The Application: YouTube Recommendations
YouTube recommends videos to over two billion users. The goal is to predict which video each specific user is most likely to watch next and enjoy — from a library of over 800 million videos. This is a deep learning problem at an almost incomprehensible scale. The architecture is a multi-stage recommendation system. The first stage, called candidate generation, uses a relatively simple network to rapidly narrow 800 million videos down to a few hundred candidates for a given user. It uses features like your watch history, search history, and demographic information as inputs and produces a compact vector representing your current taste. The second stage, called ranking, uses a deeper, more complex network to score each of those few hundred candidates very carefully. It considers much richer features: how long you typically watch a video before stopping, how recently you watched a similar video, how the video has performed with similar users, the time of day, whether the thumbnail changed recently. The training data is your own behavior — clicks, watch time, likes, skips — logged continuously for hundreds of millions of users. The feedback signal is watch time, not clicks, because YouTube found that optimizing for clicks alone produced sensationalist content that users watched briefly and then rated as unsatisfying. This single design choice — watch time instead of clicks — had massive consequences for what content the system promoted. It rewarded longer videos. It rewarded content that created tension or emotional engagement. Researchers have documented that optimizing watch time can inadvertently push users toward increasingly extreme content because extreme content is emotionally engaging. YouTube has since added additional signals and human review to counter this.

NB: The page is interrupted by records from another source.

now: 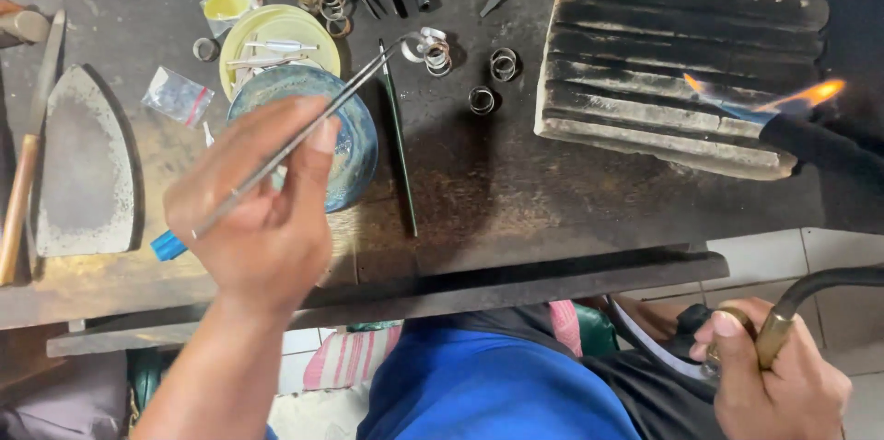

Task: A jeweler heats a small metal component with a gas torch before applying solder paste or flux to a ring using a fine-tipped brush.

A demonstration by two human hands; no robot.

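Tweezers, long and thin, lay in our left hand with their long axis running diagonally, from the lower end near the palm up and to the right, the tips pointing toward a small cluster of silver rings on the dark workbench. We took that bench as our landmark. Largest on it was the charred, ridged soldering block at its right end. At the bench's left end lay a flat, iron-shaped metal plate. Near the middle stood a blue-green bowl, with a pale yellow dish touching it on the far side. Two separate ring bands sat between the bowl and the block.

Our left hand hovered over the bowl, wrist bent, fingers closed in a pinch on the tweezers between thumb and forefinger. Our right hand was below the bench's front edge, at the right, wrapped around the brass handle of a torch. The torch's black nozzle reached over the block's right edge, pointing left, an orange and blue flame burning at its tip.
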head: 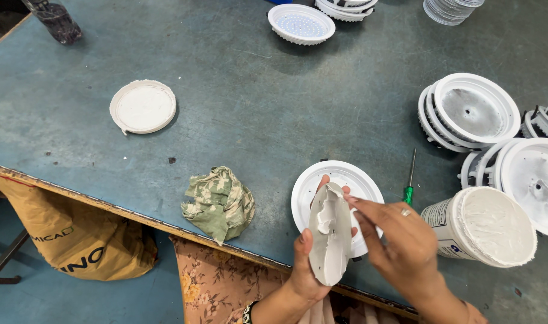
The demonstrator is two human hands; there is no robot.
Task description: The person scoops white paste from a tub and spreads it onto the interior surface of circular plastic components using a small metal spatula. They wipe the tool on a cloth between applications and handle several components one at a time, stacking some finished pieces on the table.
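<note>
My left hand point(304, 273) holds a round grey-white plate point(330, 240) on edge, smeared with white paste. My right hand point(400, 240), a ring on one finger, touches the plate's paste-covered face with its fingertips. Both hands hover over a white round lamp housing point(334, 177) lying on the blue-grey table point(244, 102) near its front edge. An open tub of white paste point(487, 225) stands just right of my right hand.
A green-handled screwdriver point(409, 183) lies between housing and tub. A crumpled camouflage rag point(220, 204) sits left of the housing, a white lid point(143, 106) farther left. Stacked white housings point(469, 111) crowd the right; more point(301, 24) at the back. A brown sack point(76, 237) hangs below the table edge.
</note>
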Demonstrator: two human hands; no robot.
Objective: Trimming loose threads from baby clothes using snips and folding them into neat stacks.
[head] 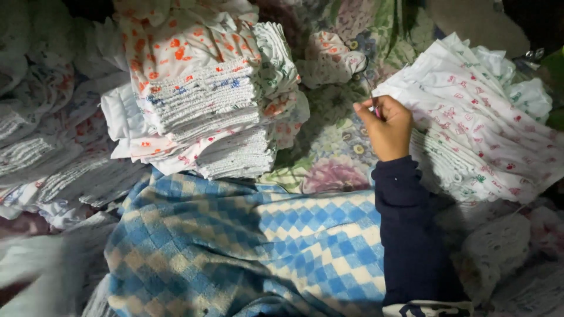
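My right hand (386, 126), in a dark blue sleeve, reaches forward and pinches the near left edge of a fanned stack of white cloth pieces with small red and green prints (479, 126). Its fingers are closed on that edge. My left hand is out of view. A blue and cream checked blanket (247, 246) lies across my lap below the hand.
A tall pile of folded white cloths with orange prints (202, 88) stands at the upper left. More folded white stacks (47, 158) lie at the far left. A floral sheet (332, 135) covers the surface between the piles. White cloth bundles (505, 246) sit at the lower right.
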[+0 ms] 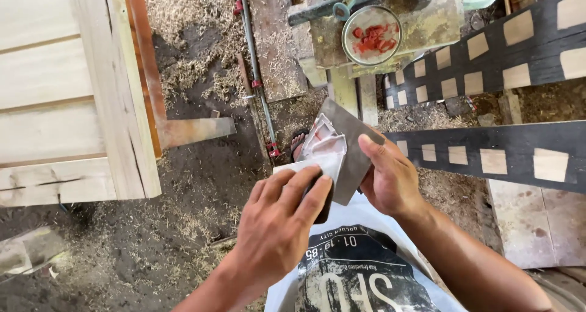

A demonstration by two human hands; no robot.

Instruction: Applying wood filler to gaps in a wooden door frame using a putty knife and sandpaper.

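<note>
My right hand (390, 177) holds a flat grey metal scraper blade (347, 144) by its right edge, thumb on top. The blade carries a smear of whitish-pink putty (325, 147). My left hand (278, 220) grips a small dark tool (325, 203) pressed against the blade's lower edge, near the putty. Both hands are in front of my chest, above a white shirt with a dark print.
A round tin of red paste (371, 35) sits on a block ahead. Two dark boards with pale square inlays (488, 49) lie at right. A pale wooden panel (61, 92) stands at left. A long clamp bar (256, 74) lies on the sawdust-covered ground.
</note>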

A recommendation system does what it is trained to do — maximize whatever signal you defined as success. If that signal is imperfectly aligned with user well-being, the system will optimize hard for the imperfect proxy. Choosing the right training objective is one of the most consequential decisions in designing a deep learning system.

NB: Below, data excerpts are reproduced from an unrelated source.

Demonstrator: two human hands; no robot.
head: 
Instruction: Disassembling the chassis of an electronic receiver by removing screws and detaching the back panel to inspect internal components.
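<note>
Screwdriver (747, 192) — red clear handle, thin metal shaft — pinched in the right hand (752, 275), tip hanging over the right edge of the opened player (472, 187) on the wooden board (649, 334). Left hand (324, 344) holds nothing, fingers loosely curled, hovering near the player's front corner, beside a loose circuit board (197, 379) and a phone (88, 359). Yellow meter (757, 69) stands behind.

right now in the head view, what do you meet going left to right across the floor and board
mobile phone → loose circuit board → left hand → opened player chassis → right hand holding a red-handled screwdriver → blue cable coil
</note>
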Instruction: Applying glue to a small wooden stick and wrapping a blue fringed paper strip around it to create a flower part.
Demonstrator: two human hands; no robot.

Failure Mode Analysis Let us apply Lesson 7's framework to YouTube recommendations. Brittleness: The model is trained on historical behavior. A new user has no history, so the model has nothing to work with — this is called the cold-start problem. It often recommends generic popular content to new users regardless of their actual interests. Bias: If historically certain communities or topics were under-represented in the training data, those communities' content may receive fewer recommendations, making it harder for those creators to build an audience. The system encodes and perpetuates existing inequalities in creator visibility. Hallucination (less applicable here): Recommendation models do not produce text, so classical hallucination is not the primary risk. But they can surface misleading or false information in recommended videos — the content quality problem is a close analog. Adversarial examples: Creators have learned to game the recommendation system — using clickbait thumbnails, planting trending keywords, releasing videos at times that exploit the model's patterns. These are adversarial inputs designed to exploit the system's learned decision boundary. Oversight in Practice YouTube's recommendation system sits at an intersection of advertising revenue, creator income, and user time. The company has added human editorial teams to review trending content, policy teams that set rules the model must follow, and transparency reports. Critics argue these measures are insufficient given the system's global reach. This is a real, ongoing debate — not a solved problem. The same question recurs with every deep learning system deployed at scale: who is responsible for what the optimization produces?
Investigation Framework
For any deep learning application you encounter, these four questions form a useful investigation framework. 1. What is the input and what is the output? What data does the system consume and what decision or content does it produce? 2. What was the training objective? What signal did the system optimize for? Is that signal a perfect proxy for the outcome you actually want? 3. Which failure modes are most likely and most harmful? Of brittleness, bias, hallucination, and adversarial exploitation — which applies here and with what severity? 4. Who has oversight? Is there a human in the loop for consequential decisions? Who is accountable when it fails? These questions do not require access to the model's code or weights. They require only understanding the mechanism — which you now have.
You will rarely have complete information about a deployed AI system. A good investigation states what you know, what you inferred, and what you could not determine. Intellectual honesty about the limits of your analysis is part of the skill.
Flashcards — click each card to reveal the answer
Why did YouTube switch from optimizing for clicks to optimizing for watch time?
Which investigation question is most directly about alignment between the training objective and actual user well-being?
Investigate an AI System
- Choose an AI system from your own life: a music streaming recommendation, a search engine, an AI writing assistant, a content feed, or another.
- Write a one-page investigation using the four-question framework from this lesson.
- For each question, write two to three sentences that are as specific as possible about your chosen system.
- At the end, write one sentence stating the most important thing you do not know about this system and how you might find out.
- Share investigations in groups of three. Which system generated the most concern? Which had the best oversight?